The model produces a band. The purchase recommendation is the midpoint of that band plus a 25% safety margin — sized for the worst routine event in maritime logistics, a one-month boat delay. (Illustrative chart, synthetic data.)

Our recommendation was the mean of the upper and lower bounds, plus a 25% safety margin. Three reasons:

  1. The midpoint of the band is the most accurate single number across the raw materials we tested — less cumulative error than either bound alone.
  2. A boat is in transit for up to a month; a one-month delay is a routine event in maritime logistics.
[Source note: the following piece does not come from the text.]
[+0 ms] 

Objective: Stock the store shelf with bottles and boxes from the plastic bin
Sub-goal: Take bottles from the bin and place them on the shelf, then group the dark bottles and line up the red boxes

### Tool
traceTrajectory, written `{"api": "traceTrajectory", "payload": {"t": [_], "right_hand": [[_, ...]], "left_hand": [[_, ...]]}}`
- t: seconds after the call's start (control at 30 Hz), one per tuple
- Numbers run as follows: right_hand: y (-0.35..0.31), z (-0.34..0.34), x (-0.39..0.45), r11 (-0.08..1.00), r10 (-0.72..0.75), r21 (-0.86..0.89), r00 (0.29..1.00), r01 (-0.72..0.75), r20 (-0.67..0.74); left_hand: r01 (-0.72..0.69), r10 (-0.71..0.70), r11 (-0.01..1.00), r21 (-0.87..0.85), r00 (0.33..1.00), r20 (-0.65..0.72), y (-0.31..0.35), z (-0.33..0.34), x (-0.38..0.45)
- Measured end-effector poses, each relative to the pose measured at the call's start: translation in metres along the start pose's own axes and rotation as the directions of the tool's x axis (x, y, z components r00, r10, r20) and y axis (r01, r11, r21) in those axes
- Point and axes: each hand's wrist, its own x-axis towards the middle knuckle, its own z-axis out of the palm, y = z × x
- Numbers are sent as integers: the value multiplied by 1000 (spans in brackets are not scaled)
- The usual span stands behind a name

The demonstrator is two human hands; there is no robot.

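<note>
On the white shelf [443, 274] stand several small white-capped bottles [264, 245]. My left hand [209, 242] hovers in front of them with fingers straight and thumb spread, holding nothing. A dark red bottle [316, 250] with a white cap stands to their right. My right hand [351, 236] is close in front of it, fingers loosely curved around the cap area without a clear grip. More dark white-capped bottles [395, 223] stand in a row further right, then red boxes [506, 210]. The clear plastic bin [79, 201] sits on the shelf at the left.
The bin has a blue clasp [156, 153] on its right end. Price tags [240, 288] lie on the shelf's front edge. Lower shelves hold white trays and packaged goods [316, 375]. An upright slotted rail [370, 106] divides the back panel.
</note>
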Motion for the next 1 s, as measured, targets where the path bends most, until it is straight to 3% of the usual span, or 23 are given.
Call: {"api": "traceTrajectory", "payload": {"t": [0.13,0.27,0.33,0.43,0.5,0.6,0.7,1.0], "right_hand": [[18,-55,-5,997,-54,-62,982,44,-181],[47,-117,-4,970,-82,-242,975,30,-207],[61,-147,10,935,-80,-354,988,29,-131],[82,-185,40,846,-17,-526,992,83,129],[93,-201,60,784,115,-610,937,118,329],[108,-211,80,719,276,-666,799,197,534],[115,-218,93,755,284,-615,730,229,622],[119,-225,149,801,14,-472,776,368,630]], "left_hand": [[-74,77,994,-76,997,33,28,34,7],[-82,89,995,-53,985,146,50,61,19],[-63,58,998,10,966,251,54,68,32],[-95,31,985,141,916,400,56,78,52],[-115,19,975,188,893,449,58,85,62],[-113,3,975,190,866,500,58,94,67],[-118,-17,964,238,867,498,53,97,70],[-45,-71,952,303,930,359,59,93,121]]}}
Without slack, a delayed boat means a missed order means working capital that doesn't get collected (the company invoices only on full delivery).
  3. The cost of being slightly overstocked at the port is bounded (storage fee); the cost of being understocked is unbounded (delayed delivery, eroded margin, lost client trust).
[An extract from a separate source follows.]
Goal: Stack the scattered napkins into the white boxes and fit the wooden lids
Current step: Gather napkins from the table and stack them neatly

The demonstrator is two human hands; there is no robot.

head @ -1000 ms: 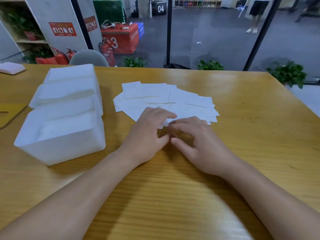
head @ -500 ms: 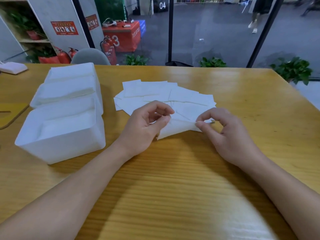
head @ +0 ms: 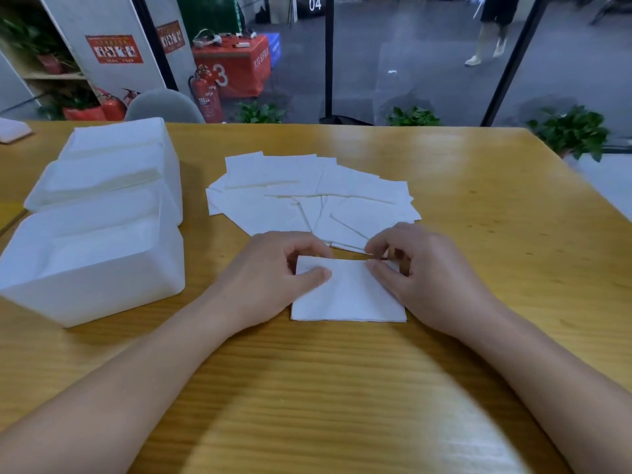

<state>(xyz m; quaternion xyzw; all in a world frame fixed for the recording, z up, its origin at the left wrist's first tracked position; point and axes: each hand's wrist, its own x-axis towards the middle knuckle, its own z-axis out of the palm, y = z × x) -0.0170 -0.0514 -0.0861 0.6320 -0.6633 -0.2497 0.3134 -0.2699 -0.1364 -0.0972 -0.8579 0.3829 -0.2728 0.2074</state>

That's why the financial impact analysis modelled the conservative scenario, not the optimistic one.

10. What I'd take into the next forecasting project

Pick the level of aggregation before the model. Forecasting at the raw-material level beats forecasting at the SKU level whenever lead time and reorder decisions live further upstream than the SKU.

A few other lessons that translate beyond this Capstone:

  • Split sparse and dense series before modelling. A blanket Prophet over every series wastes effort on cases where the right answer is "don't forecast this one." Sparse-series rules (last purchase year, share of total tons) belong upstream of the model, not after.
  • Convergent hyperparameters are a finding. When most of your grid searches pick the same rigid Prophet, the message is "this domain doesn't want flexible seasonality." Trust it — don't loosen the grid to find variety.
  • WAPE > MAPE for inventory-style targets. Anywhere the series has frequent low or zero values, weight by total demand. The metric should reward decisions, not punish small denominators.
  • Cap outliers in the y column, don't drop the rows. Time-indexed gaps confuse seasonality fits; capping preserves the weekly cadence while limiting the influence of one giant order.
  • Translate the forecast into a decision. A mid-band point plus a calibrated safety margin (25% here) makes the forecast usable by the purchasing team. A bare yhat does not.

The model is forecasting steel by the ton. The business is buying a boat. The whole project is about making those two units of work line up.